Post by Tedster » Sat Mar 24, 2018 7:35 pm

So why the need for secrecy and no markings of any kind? Did this extend to the contents as well? Strange!


https://web.archive.org/web/20081025014 ... ground.htm


Type X Ration

A "confidential" specification for Ration, Type X was issued early in 1944. 58 This ration was intended as an assault-type item to be issued to troops 'just before or during invasion." Components were K biscuits, chocolate or D bars, bouillon powder, soluble coffee, fruit bars, sugar, gum, hard candy, canned meat, and multi-vitamin tablets. Packaging designated a partial assembly of components in a water-vapor-resistant box. The entire ration was packed in a wax-dipped or wax-paper-wrapped carton.

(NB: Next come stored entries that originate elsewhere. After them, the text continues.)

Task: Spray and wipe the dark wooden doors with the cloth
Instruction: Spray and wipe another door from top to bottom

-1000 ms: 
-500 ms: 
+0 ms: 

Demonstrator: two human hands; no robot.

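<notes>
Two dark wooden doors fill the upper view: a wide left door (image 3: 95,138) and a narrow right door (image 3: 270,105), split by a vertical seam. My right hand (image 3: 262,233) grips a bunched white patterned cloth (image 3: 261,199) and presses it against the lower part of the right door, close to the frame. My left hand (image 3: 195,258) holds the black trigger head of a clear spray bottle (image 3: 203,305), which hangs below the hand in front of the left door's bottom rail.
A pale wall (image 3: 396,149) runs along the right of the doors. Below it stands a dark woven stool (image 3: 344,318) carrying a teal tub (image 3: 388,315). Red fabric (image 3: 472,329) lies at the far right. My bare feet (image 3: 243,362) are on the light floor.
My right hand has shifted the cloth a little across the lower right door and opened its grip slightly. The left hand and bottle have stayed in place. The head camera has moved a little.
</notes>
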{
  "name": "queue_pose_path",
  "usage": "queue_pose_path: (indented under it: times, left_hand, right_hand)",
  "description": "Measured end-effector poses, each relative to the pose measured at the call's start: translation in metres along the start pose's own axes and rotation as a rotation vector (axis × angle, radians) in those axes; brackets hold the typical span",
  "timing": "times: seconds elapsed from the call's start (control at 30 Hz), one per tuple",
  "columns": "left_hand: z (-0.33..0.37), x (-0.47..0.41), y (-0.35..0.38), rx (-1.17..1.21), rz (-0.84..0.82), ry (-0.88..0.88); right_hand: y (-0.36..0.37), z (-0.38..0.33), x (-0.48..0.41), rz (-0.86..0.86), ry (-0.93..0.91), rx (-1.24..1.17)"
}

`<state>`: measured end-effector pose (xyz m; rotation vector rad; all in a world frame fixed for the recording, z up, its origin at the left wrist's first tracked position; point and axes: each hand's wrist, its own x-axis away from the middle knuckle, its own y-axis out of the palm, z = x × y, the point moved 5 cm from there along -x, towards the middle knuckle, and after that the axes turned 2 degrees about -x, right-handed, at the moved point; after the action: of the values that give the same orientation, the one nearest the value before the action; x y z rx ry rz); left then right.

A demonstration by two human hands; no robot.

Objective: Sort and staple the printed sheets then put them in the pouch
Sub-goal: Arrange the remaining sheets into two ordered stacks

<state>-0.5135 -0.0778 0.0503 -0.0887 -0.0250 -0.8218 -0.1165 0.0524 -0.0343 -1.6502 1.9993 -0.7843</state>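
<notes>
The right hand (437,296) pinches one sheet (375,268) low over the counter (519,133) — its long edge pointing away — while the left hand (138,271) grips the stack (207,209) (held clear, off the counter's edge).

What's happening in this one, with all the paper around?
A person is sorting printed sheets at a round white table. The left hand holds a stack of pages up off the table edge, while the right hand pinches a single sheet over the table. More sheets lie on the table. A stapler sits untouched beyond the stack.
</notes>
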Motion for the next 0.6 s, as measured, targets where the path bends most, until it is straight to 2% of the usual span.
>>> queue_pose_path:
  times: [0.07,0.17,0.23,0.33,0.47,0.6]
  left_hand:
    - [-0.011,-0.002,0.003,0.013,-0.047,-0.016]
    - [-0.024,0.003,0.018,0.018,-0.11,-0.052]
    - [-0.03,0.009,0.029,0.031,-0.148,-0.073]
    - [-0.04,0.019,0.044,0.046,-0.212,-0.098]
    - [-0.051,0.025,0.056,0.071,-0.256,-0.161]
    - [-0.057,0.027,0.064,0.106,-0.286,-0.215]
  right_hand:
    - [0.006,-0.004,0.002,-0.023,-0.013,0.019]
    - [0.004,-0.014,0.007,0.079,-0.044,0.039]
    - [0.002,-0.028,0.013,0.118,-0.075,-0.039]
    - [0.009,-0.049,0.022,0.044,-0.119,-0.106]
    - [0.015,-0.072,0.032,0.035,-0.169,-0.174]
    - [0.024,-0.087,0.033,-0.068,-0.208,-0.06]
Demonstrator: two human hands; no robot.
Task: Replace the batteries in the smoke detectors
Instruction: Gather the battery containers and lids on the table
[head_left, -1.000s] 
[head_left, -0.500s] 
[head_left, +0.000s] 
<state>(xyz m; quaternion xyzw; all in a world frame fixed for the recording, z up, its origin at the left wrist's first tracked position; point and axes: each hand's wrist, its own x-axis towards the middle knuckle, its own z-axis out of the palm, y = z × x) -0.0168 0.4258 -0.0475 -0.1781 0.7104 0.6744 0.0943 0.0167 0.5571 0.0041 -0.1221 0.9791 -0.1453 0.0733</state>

The theme of secrecy was carried out in the labeling requirements which stated that "there shall be no labels, printing, or identifying marks of any kind on any packaging materials for this ration nor on any component parts of the ration." It was reported that 600,000 rations were procured in December 1943 and an additional 250,000 in December 1944. No results of tests or field experiences are contained in the records, probably because the participation of SR&DL was limited to preparing the packaging requirements for the specification. The X ration may have some claim to being a predecessor of the Assault Lunch in purpose but there the resemblance ends. This "confidential" item proved to be one of the rations of World War II which was developed for a special purpose and then disappeared.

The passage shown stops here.